AutoIncSFA and Vision-based Developmental Learning for Humanoid Robots. Kompella, Pape, Masci, Frank, Schmidhuber. International Conference on Humanoid Robotics, 2011.

Related to the other Incremental SFA paper here.  Seems to have a bit of overlap included in the IncSFA software package.

  1. Learns from high dimensional raw inputs and maps it to a low dimensional space representing slowly changing features
  2. When doing RL on robots, working in the raw input space will generally lead to prohibitively long learning periods
  3. AutoIncSFA is different from the original Incremental SFA in that it also employs an autoencoder (AE)
    1. “The AE performs spatial compression while IncSFA extracts spatiotemporal features that change slowly over time.”
  4. There is previous work that is somewhat similar <definitely not the same> but only works in batch
  5. “Sometimes, however, the slowest component is not the most intuitive one; for example when observing an object that moves in front of a camera and occasionally leaves the field of view, the slowest feature is the presence/absence of the object, not its position.”

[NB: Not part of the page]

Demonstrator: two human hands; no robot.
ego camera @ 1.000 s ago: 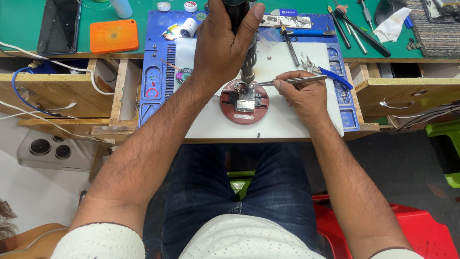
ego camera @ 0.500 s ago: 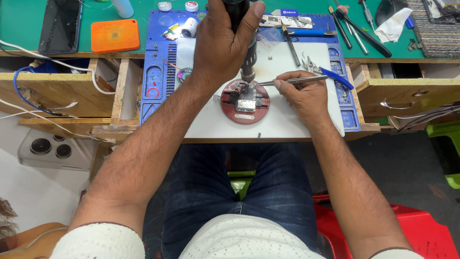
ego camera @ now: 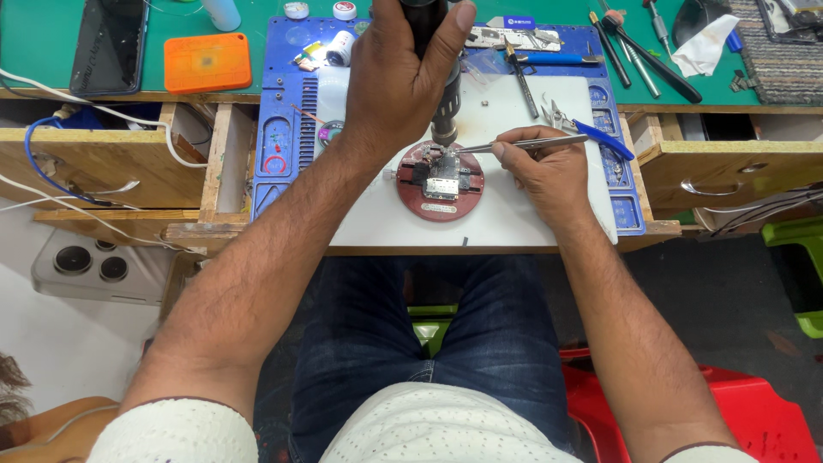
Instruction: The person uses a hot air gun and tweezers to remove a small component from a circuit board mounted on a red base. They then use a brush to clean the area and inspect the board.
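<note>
Green-topped wooden workbench (ego camera: 257,34) with drawers, seen from above. On it a blue silicone repair mat (ego camera: 291,129), and over that a white rectangular work board (ego camera: 523,214). Left hand (ego camera: 399,77) wrapped fully around the black handle of a hot-air tool (ego camera: 441,107), nozzle pointing down, tip just above the fixture's upper edge. Round dark-red holding fixture (ego camera: 440,182) sits on the white board, centre. Right hand (ego camera: 549,171) rests on the board beside the fixture, fingers pinched on slim metal tweezers (ego camera: 514,144) (tips reach the fixture's top, under the nozzle). Small circuit board (ego camera: 442,184) clamped in the fixture; contact with tweezer tips cannot be told.
</note>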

  6. Give the example of a robot watching a board move towards and away in visual field.  Batch SFA has a few problems in this setting (IncSFA overcomes the first two <and sort of obviates the last>):
    1. Covariance estimates done in batch SFA (but not incremental SFA) are very expensive in high dimensional data
    2. If for some reason the signal doesn’t change between time steps will lead to “… singularity errors, since the matrix won’t have full rank.  This is an important problem in humanoid robot applications where often only a small part of the input image changes.”
    3. In many cases there may be some features that change very slowly but aren’t relevant to the task <I’m not sure how IncSFA doesn’t suffer from this as well though>
    4. “Generalization properties of Hierarchical SFA are limited.  For example, training H-SFA on one human interactor, but testing on another, may yield erroneous output.”
      1. <H-SFA is commonly used because its too expensive to work in the raw data space (primarily because of covariance estimates) – hierarchy allows for example a higher-order polynomial representation that is a bit sparsified.  One of the arguments for IncSFA elsewhere is that because it doesn’t generate covariance matrices, it is unnecessary to use hierarchical representations because its cheap enough to use directly on the full input.>
  7. “SFA uses principal component analysis (PCA) […] twice.  In the first stage, PCA whitens the signal to decorrelate it with unit variance along each PC direction.  In the second stage, PCA on the derivative of the whitened signal yields slow features.”
    1. IncSFA replaces both instances of PCA use with incremental methods.  Each time a different PCA algorithm is used.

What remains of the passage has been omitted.